Dada a importância do texto e a sua significação histórica, segue a reprodução de alguns trechos.
“A sociedade desconfia do Estado, e o povo descrê do poder e dos poderosos. Estes tiveram a confiabilidade destruída porque a Operação Lava Jato e outros processos desnudaram os laços entre corrupção e vitórias eleitorais, bem como mostraram o enriquecimento pessoal de políticos.
“Não se deve nem se pode passar uma borracha nos fatos para apagá-los da memória das pessoas e livrar os responsáveis por eles da devida penalização.
“A Justiça ganha preeminência: há de ser feita sem vinganças, mas também sem leniência com os interesses políticos.
“Que se coíbam os excessos quando os houver, vindos de quem venham – de funcionários, de políticos, de promotores ou de juízes.
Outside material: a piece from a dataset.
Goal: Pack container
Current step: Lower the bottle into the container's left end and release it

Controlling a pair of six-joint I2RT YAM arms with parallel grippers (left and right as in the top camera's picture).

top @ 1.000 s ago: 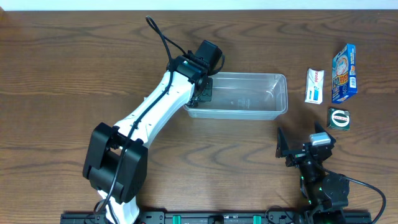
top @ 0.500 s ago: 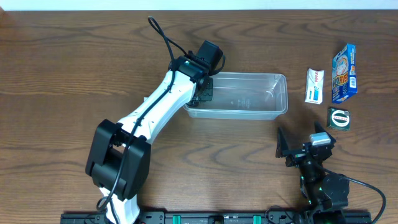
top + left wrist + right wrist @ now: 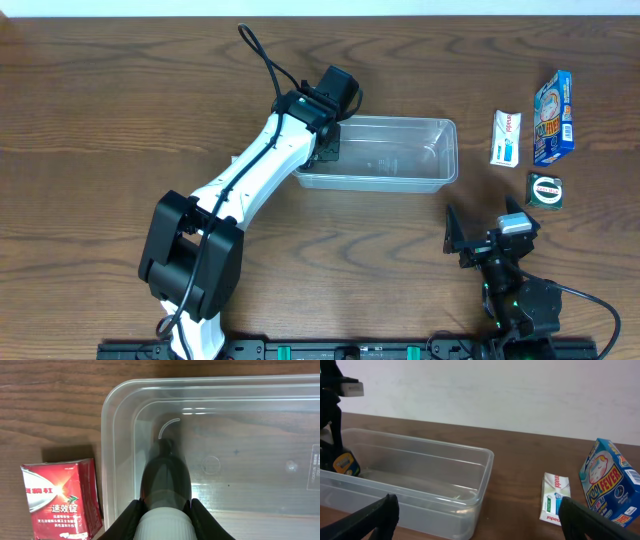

Mas não se tolha a Justiça.
“Disse reiteradas vezes que o governo de Michel Temer (PMDB) atravessaria uma pinguela, como o de Itamar Franco (1992-1994). Colaborei ativamente com o governo Itamar, apoiei o atual.
“Nunca neguei os avanços obtidos pela administração Temer no Congresso Nacional ao aprovar algumas delas, nem deixo de gabar seus méritos nos avanços em setores econômicos. Não me posiciono, portanto, ao lado dos que atacam o atual governo para desgastá-lo.
“É certo que a crítica ao governo envolve todo tipo de interesse. Nela se juntam a propensão ao escândalo por parte da mídia, a pós-verdade das redes de internet, os interesses corporativos fortíssimos contra as reformas e a sanha purificadora de alguns setores do Ministério Público.
“Com isso, o dia a dia do governo se tornou difícil. Os governantes dedicam um esforço enorme para apagar incêndios.
“Em síntese: o horizonte político está toldado, e o governo, ainda que se mantenha, terá enorme dificuldade para fazer o necessário em benefício do povo.
“O imbróglio é grande. Neste quadro, o presidente Michel Temer tem a responsabilidade e talvez a possibilidade de oferecer ao país um caminho mais venturoso, antes que o atual centro político esteja exaurido, deixando as forças que apoiam as reformas esmagadas entre dois extremos, à esquerda e à direita.
“Bloqueados os meios constitucionais para a mudança de governo e aumentando a descrença popular, só o presidente tem legitimidade para reduzir o próprio mandato, propondo, por si ou por seus líderes, uma proposta de emenda à Constituição que abra espaço para as modificações em causa.
“Qualquer tentativa de emenda para interromper um mandato externa à decisão presidencial soará como um golpe”.
Ainda FHC: “Apelo, portanto, ao presidente para que medite sobre a oportunidade de um gesto dessa grandeza, com o qual ganhará a anuência da sociedade para conduzir a reforma política e presidir as novas eleições.
“Abrir-se-ia assim uma vereda de esperança e ainda seria possível que a história reconhecesse os méritos do autor de uma proposta política de trégua nacional, sem conchavos, e se evitasse uma derrocada imerecida”.